The psychiatry casino spans two shiny, unpredictable floors: one for diagnoses, the other for drugs. As someone who’s lived this world from the inside out, I can tell you the slots never stop spinning.
Psychiatric labels aren’t as solid as the DSM would like us to believe. They shift. They mutate. Sometimes, they vanish overnight. You can enter the system with generalized anxiety, come out with PTSD, and then get bumped to borderline personality disorder six months later, not because your symptoms changed, but because the psychiatrist did.
I’ve seen it more times than I can count. Diagnoses handed out like poker chips. “Let’s try this one.” Pull the lever. “Maybe you’re bipolar.” Spin again. “Could be a psychotic break.” Ding ding ding. And suddenly, you’re surrounded by well-meaning professionals treating your life like a diagnostic roulette wheel.
Even with so-called “serious” disorders, schizophrenia, bipolar disorder, schizoaffective disorder, the lines blur. I’ve met people who were diagnosed with schizophrenia for years, only to have it revised to bipolar disorder after a single manic episode, or downgraded to trauma-related psychosis with the right kind of backstory. It’s not that the clinicians don’t care. Many of them care deeply. But the truth is: the system doesn’t know. Not really.
And that’s just the first floor.
Now head upstairs, to the drug lounge. This is where the cocktail changes faster than the seasons. You might start on an SSRI. Then comes the mood stabilizer. Then an antipsychotic “just to help with sleep.” And then, inevitably, the benzos.
They say the medications are evidence-based. And maybe, in theory, they are. But in practice? It often feels like trial and error. Heavy on the error.

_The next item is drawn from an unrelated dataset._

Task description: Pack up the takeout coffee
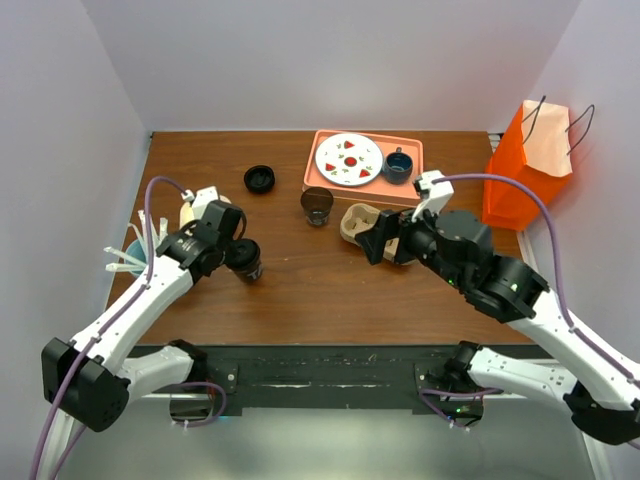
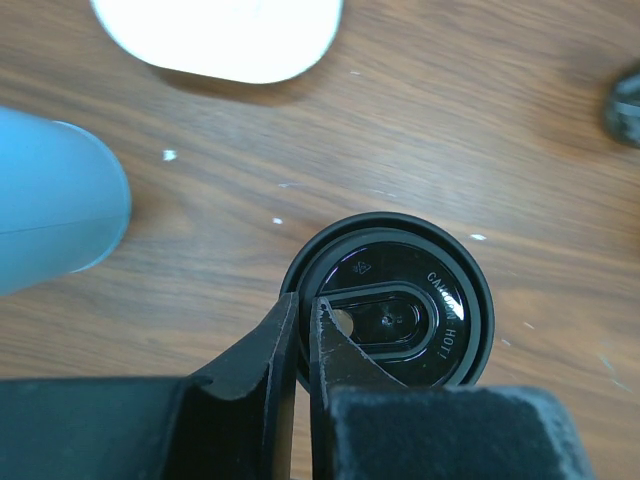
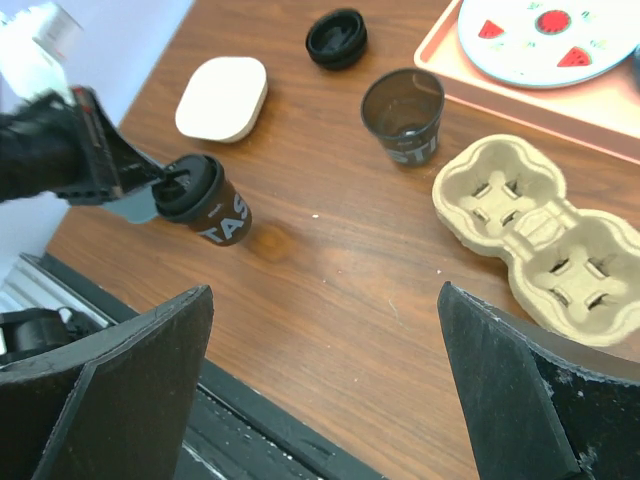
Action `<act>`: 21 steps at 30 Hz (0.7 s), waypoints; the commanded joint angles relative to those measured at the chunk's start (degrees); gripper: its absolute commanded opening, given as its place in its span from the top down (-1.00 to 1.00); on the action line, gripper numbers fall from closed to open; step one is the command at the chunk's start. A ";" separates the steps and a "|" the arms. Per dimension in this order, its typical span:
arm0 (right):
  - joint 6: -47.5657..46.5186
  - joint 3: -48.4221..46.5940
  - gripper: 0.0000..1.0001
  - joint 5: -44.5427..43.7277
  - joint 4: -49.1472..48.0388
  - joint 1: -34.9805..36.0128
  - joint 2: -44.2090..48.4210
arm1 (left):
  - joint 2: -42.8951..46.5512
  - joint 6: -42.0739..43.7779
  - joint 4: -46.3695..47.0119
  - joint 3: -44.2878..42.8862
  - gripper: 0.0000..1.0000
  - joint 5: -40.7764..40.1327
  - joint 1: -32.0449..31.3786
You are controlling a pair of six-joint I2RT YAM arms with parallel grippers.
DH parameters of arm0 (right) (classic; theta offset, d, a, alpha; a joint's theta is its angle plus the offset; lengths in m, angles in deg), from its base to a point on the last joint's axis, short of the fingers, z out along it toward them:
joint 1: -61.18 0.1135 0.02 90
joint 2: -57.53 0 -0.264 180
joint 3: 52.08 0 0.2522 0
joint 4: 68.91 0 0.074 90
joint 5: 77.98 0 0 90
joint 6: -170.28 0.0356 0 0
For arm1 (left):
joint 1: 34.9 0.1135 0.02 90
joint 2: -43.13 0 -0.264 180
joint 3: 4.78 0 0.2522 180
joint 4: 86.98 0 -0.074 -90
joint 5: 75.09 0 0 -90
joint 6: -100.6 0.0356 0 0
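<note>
The takeout coffee [image 1: 246,261], a dark cup with a round black lid, stands upright on the wooden table at the left. It also shows in the left wrist view [image 2: 400,310] and the right wrist view [image 3: 208,203]. My left gripper [image 1: 236,250] [image 2: 303,318] is over its left edge. The jaws are nearly together and pinch the lid's rim. My right gripper [image 1: 383,245] [image 3: 325,400] is wide open and empty, hovering above bare table right of centre. It is just in front of a cardboard cup carrier [image 1: 360,222] [image 3: 540,240].
An open lidless cup [image 1: 317,205] and a loose black lid [image 1: 260,179] stand behind the coffee. A pink tray [image 1: 412,150] holds a plate and a blue mug [image 1: 397,165]. An orange bag [image 1: 525,165] stands at the far right. A light-blue cup [image 2: 50,200] and a white pad [image 2: 220,35] are at the left.
</note>
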 commanded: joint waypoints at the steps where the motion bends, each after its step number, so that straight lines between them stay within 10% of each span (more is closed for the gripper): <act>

Let me be clear: I’m not anti-psychiatry. I’m not saying there’s no need for medications or mental health professionals. I’ve met some incredible doctors along the way, and in moments of crisis, medication has saved lives, including mine. But the system sells a story of precision. Of expertise. As if what’s happening in that office is the mental health equivalent of open-heart surgery. As if each diagnosis is the result of rigorous testing and each prescription finely tuned to your brain chemistry.
It’s not.
For most patients, the process is imprecise at best, and misleading at worst. Diagnoses are based on subjective interviews. Medications are chosen from a menu of guesses. And changes are often made not because of breakthroughs in your condition, but because “we’re trying something new.”
Here’s the truth I wish more people heard from the start: modern psychiatry is still, in many ways, closer to educated gambling than science. And patients deserve to know that. They deserve to hear:
“This is what we know, and here’s what we don’t. We’re going to try, together. And we may be wrong before we’re right.”
But that kind of honesty doesn’t fit neatly into a clinical setting, or a pharmaceutical brochure.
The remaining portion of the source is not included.